Location via proxy:   [ UP ]  
[Report a bug]   [Manage cookies]                

Model-based Approach to Detecting Densely Overlapping Communities in Networks

AGMfit detects overlapping communities (dense groups of nodes) in networks. AGMfit provides a fast and efficient algorithm to find communities by fitting the Affilated Graph Model to a large network. A community is a set of nodes that are densely connected each other. In many real-world networks, communities tend to overlap as nodes can belong to many communities or groups.

Below, you can find some extra information:

About AGM

The Affiliation Graph Model (AGM) is a generative model that produces a network from community affilation. The figure below describes an example of bipartite community affiliation graph and a network (Figure 1).

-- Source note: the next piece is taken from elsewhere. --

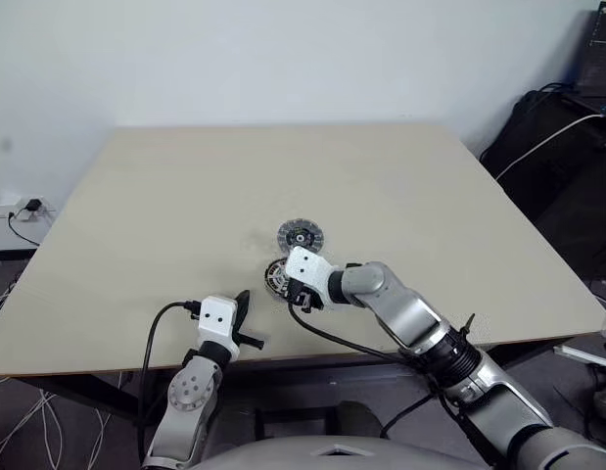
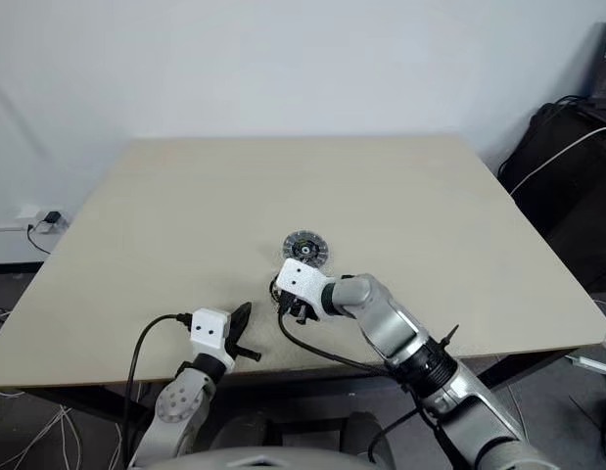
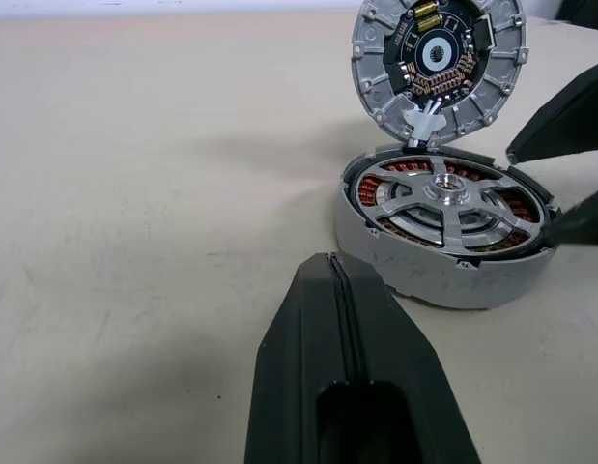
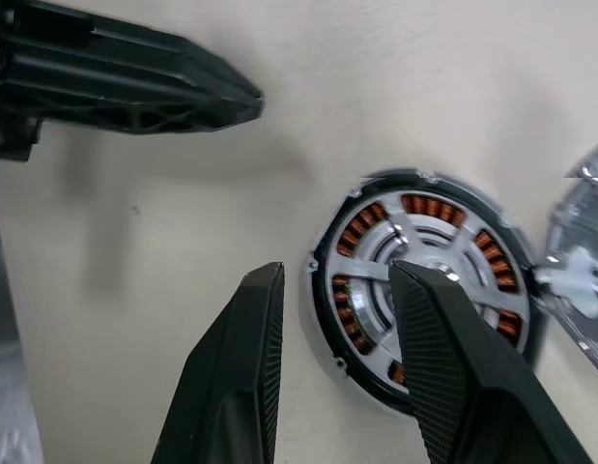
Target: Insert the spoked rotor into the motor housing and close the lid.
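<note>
The motor housing [image 3: 443, 261] is a round grey puck with copper windings, on the table near its front edge. The spoked rotor [image 3: 441, 198] sits inside it, silver spokes facing up. The lid [image 3: 439, 58] lies open just beyond the housing [image 1: 276, 276], inner face showing, joined to it by a small white piece. My right gripper [image 4: 337, 275] hovers open over the housing's rim, one finger above the rotor [image 4: 424, 261] and one outside the wall, with nothing between them. My left gripper [image 3: 327, 266] is shut and empty, a short way to the housing's left.
The pale wooden table [image 1: 283, 176] stretches far beyond the parts. A black cable [image 1: 332, 338] hangs from my right wrist over the front edge. Dark bags and cables [image 1: 567, 147] stand off the table at the right. A wall socket [image 1: 23, 208] sits at the left.
</note>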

  • Figure 1. Left: Bipartite community affilation graph (Circle nodes denote three communities and square nodes represent the nodes of the network), Right: Network generated by AGM with the community affiliation graph on the left

AGM can generate realistic looking graphs. When we synthesize a network using AGM that is fit to a real-world network, the synthetic network exhibits very similar characteristics to those of the real network (Figure 2).

  • Figure 2. Edge probability as a function of the number of common community memberships in the Orkut network and as modeled by the AGM, which reliably captures the dependence.

Community detection by AGM

AGMfit is a fast and scalable algorithm to detect overlapping communities from a given graph by fitting the AGM to the graph. When a network is given, AGM can measure the likelihood of a community affiliation graph, and we can find the most likely community affiliation by fitting the AGM to the given network.

If a user specifies the number of communities that the user want to detect, AGMfit finds the corresponding number of communities. If a user does not know how many communities would exist, which is more realistic, AGMfit automatically estimates the number of communities in the graph. User also can control the probability of edges between the nodes that do not share any communities. If a user does not assume a certain probability, AGMfit uses (1 / N^2) where N is the number of nodes in the graph.

For more detail, refer to the following papers:

Papers (citation)

Overlapping Communities Explain Core-Periphery Organization of Networks by J. Yang and J. Leskovec, Proceedings of IEEE, 2014.

Community-Affiliation Graph Model for Overlapping Community Detection by J. Yang and J. Leskovec, IEEE International Conference on Data Mining (ICDM), 2012.

Overlapping Community Detection at Scale: A Nonnegative Matrix Factorization Approach by J. Yang and J. Leskovec, ACM International Conference on Web Search and Data Mining (WSDM), 2013.

Community Detection in Networks with Node Attributes by J. Yang, J. McAuley and J. Leskovec, IEEE International Conference on Data Mining (ICDM), 2013.

Detecting Cohesive and 2-mode Communities in Directed and Undirected Networks by J. Yang, J. McAuley and J. Leskovec, ACM International Conference on Web Search and Data Mining (WSDM), 2014.

Examples

We show several examples of communities detected by AGM and underlying networks.

You can click over the graphs to see them bigger!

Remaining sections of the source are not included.